Word for word and without images, reproduce the listing that follows.

Start of Block

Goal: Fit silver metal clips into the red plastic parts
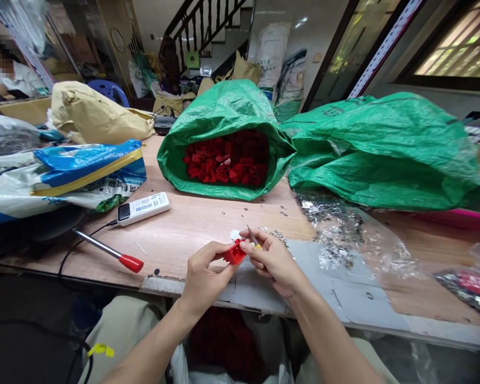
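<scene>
Two hands, one small red part (pixel 234 254), and a sharp point close to skin.
Left hand (pixel 203 274) pinches the part above the table edge (pixel 164 286); right hand (pixel 275 261) grips pointed tweezers (pixel 253 236), which could slip and prick a finger.

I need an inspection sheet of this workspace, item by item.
Surface: light wood-grain tabletop, flat grey sheet along near edge.
Work things: small red plastic part, pointed metal tool; open green woven bag holds red pieces.
Clutter: scattered small metal bits; metal rod with red handle at left.
Hands: left hand holds the part, right hand the tool.
Cables: black cable at white rectangular device.
Surroundings: person upper left; staircase behind.
</scene>
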Action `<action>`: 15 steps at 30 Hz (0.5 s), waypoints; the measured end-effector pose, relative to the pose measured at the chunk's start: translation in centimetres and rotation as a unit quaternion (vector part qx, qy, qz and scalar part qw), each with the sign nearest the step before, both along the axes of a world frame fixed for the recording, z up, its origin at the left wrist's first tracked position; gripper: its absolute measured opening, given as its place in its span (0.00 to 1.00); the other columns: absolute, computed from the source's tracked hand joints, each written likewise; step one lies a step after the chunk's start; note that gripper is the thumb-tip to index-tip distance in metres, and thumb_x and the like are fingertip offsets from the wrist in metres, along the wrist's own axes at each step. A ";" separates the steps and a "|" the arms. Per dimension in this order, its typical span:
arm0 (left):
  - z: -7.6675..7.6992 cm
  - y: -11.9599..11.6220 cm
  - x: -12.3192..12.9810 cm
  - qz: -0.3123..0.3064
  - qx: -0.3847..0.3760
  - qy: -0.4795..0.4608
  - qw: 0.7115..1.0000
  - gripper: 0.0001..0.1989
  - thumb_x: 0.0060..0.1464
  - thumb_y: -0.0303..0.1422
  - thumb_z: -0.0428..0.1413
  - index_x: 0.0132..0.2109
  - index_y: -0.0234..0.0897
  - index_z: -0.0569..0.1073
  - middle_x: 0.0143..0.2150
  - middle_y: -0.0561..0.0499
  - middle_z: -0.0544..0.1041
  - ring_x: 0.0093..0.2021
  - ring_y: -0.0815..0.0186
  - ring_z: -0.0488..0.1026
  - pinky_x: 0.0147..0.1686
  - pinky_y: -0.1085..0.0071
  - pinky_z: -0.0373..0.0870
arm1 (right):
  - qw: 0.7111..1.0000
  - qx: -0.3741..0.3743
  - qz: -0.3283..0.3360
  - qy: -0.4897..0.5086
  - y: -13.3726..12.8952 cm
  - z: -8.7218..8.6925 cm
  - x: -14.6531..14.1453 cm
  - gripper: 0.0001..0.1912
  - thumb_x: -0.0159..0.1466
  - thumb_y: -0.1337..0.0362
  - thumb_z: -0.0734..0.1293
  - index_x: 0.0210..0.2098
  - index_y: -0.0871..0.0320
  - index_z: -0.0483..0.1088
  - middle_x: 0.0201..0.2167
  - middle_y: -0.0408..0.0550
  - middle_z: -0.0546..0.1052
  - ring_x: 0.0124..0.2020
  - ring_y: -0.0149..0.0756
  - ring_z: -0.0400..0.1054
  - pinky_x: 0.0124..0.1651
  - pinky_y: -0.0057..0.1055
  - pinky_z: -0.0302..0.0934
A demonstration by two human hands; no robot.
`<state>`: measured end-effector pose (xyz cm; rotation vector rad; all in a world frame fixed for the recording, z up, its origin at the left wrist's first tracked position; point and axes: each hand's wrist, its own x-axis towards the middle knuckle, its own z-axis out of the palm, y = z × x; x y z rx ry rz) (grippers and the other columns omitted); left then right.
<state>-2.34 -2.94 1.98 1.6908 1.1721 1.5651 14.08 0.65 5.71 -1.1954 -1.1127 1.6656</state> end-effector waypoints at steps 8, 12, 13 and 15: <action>0.2 0.1 -0.1 0.003 0.011 -0.013 1.000 0.11 0.54 0.26 0.62 0.45 0.38 0.78 0.39 0.50 0.80 0.39 0.66 0.79 0.43 0.68 0.81 | 0.994 -0.043 0.059 0.076 0.2 0.6 1.3 0.22 0.54 0.52 0.78 0.40 0.57 0.71 0.25 0.35 0.62 0.18 0.19 0.42 0.16 0.20 0.29; 0.4 0.1 -0.2 0.006 0.024 0.008 1.000 0.11 0.54 0.25 0.62 0.45 0.37 0.77 0.38 0.50 0.80 0.39 0.66 0.79 0.42 0.69 0.80 | 0.998 -0.018 0.064 -0.003 0.2 0.7 1.7 0.23 0.53 0.49 0.77 0.39 0.59 0.73 0.19 0.34 0.58 0.18 0.22 0.43 0.17 0.22 0.30; 0.4 0.1 -0.2 0.007 0.028 0.011 1.000 0.11 0.54 0.25 0.61 0.45 0.37 0.77 0.39 0.50 0.81 0.39 0.65 0.79 0.42 0.68 0.80 | 0.997 -0.011 0.069 -0.024 0.2 0.7 1.7 0.23 0.53 0.47 0.77 0.38 0.59 0.73 0.18 0.34 0.57 0.17 0.23 0.44 0.18 0.23 0.30; 0.3 0.1 -0.3 0.009 0.039 0.022 0.999 0.12 0.54 0.24 0.61 0.46 0.37 0.77 0.39 0.49 0.81 0.40 0.65 0.80 0.42 0.68 0.80 | 0.995 0.003 0.077 -0.060 0.2 0.6 1.6 0.24 0.54 0.45 0.75 0.36 0.58 0.73 0.16 0.34 0.57 0.17 0.23 0.44 0.18 0.23 0.31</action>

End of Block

Expected answer:
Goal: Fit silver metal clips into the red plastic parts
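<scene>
Two hands, one small red part (pixel 234 254), and a sharp point close to skin.
Left hand (pixel 203 274) pinches the part above the table edge (pixel 164 286); right hand (pixel 275 261) grips pointed tweezers (pixel 253 236), which could slip and prick a finger.

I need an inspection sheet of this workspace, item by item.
Surface: light wood-grain tabletop, flat grey sheet along near edge.
Work things: small red plastic part, pointed metal tool; open green woven bag holds red pieces.
Clutter: scattered small metal bits; metal rod with red handle at left.
Hands: left hand holds the part, right hand the tool.
Cables: black cable at white rectangular device.
Surroundings: person upper left; staircase behind.
</scene>
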Action `<action>`: 15 steps at 30 Hz (0.5 s), waypoints; the measured end-effector pose, relative to the pose measured at the chunk's start: translation in centimetres and rotation as a unit quaternion (vector part qx, qy, qz and scalar part qw), each with the sign nearest the step before, both along the axes of a world frame fixed for the recording, z up, its origin at the left wrist's first tracked position; gripper: its absolute measured opening, given as its place in its span (0.00 to 1.00); the other columns: absolute, computed from the source's tracked hand joints, each written likewise; step one lies a step after the chunk's start; note that gripper is the thumb-tip to index-tip distance in metres, and thumb_x and the like are fingertip offsets from the wrist in metres, along the wrist's own axes at each step. A ";" separates the steps and a "|" the arms. Per dimension in this order, its typical span:
arm0 (left):
  - z: -7.6675..7.6992 cm
  - y: -11.9599..11.6220 cm
  - x: -12.3192..12.9810 cm
  - qz: -0.3123..0.3064
  - qx: -0.3847..0.3760
  - qy: -0.4795..0.4608
  - qw: 0.7115..1.0000
  - gripper: 0.0001..0.1989
  - thumb_x: 0.0060..0.1464
  - thumb_y: -0.0303..0.1422
  - thumb_z: -0.0428..0.1413
  - index_x: 0.0132..0.2109
  - index_y: -0.0234..0.0897
  - index_z: -0.0569..0.1073
  - middle_x: 0.0143..0.2150
  - middle_y: -0.0561..0.0499
  - middle_z: -0.0544..0.1041
  - ring_x: 0.0093..0.2021
  - ring_y: -0.0815..0.0186
  - ring_z: -0.0488..0.1026
  - pinky_x: 0.0147..0.1686
  - pinky_y: -0.1085..0.0071
  - pinky_z: -0.0373..0.0870
arm1 (right):
  - qw: 0.7111..1.0000
  - qx: -0.3741..0.3743
  - qz: -0.3283..0.3360
  - qy: -0.4897..0.5086
  - y: -13.3726..12.8952 cm
  - z: -8.7218..8.6925 cm
  - x: -14.6531..14.1453 cm
  - gripper: 0.0001..0.1912
  - thumb_x: -0.0159..0.1466
  - thumb_y: -0.1337..0.0362
  - thumb_z: -0.0734..0.1293
  - index_x: 0.0210..0.2098
  - index_y: -0.0871..0.0320
  - index_z: -0.0483..0.1088
  - middle_x: 0.0201..0.2167
  - middle_y: -0.0408..0.0550
  - middle_z: -0.0546..0.1052
  - ring_x: 0.0124..0.2020
  - ring_y: -0.0149..0.0756
  - ring_z: -0.0400..0.1054
  - pinky_x: 0.0124..0.1651
  - pinky_y: -0.0057..0.1055
  - pinky_z: -0.0302..0.0934
A demonstration by two human hands; no robot.
`<state>`: measured end-effector pose (xyz cm; rotation vector rad; all in a world frame fixed for the recording, z up, its origin at the left wrist's first tracked position; point and axes: each hand's wrist, its own x-axis towards the middle knuckle, its own z-axis out of the palm, y = z × x; x y z rx ry rz) (grippers and the other columns omitted); left then right.
<state>-2.34 -2.94 1.98 1.6908 1.1721 1.5651 14.08 0.65 5.71 -1.1954 -1.1127 1.6656</state> end-effector waypoints at steps 8, 12, 13 and 15: <action>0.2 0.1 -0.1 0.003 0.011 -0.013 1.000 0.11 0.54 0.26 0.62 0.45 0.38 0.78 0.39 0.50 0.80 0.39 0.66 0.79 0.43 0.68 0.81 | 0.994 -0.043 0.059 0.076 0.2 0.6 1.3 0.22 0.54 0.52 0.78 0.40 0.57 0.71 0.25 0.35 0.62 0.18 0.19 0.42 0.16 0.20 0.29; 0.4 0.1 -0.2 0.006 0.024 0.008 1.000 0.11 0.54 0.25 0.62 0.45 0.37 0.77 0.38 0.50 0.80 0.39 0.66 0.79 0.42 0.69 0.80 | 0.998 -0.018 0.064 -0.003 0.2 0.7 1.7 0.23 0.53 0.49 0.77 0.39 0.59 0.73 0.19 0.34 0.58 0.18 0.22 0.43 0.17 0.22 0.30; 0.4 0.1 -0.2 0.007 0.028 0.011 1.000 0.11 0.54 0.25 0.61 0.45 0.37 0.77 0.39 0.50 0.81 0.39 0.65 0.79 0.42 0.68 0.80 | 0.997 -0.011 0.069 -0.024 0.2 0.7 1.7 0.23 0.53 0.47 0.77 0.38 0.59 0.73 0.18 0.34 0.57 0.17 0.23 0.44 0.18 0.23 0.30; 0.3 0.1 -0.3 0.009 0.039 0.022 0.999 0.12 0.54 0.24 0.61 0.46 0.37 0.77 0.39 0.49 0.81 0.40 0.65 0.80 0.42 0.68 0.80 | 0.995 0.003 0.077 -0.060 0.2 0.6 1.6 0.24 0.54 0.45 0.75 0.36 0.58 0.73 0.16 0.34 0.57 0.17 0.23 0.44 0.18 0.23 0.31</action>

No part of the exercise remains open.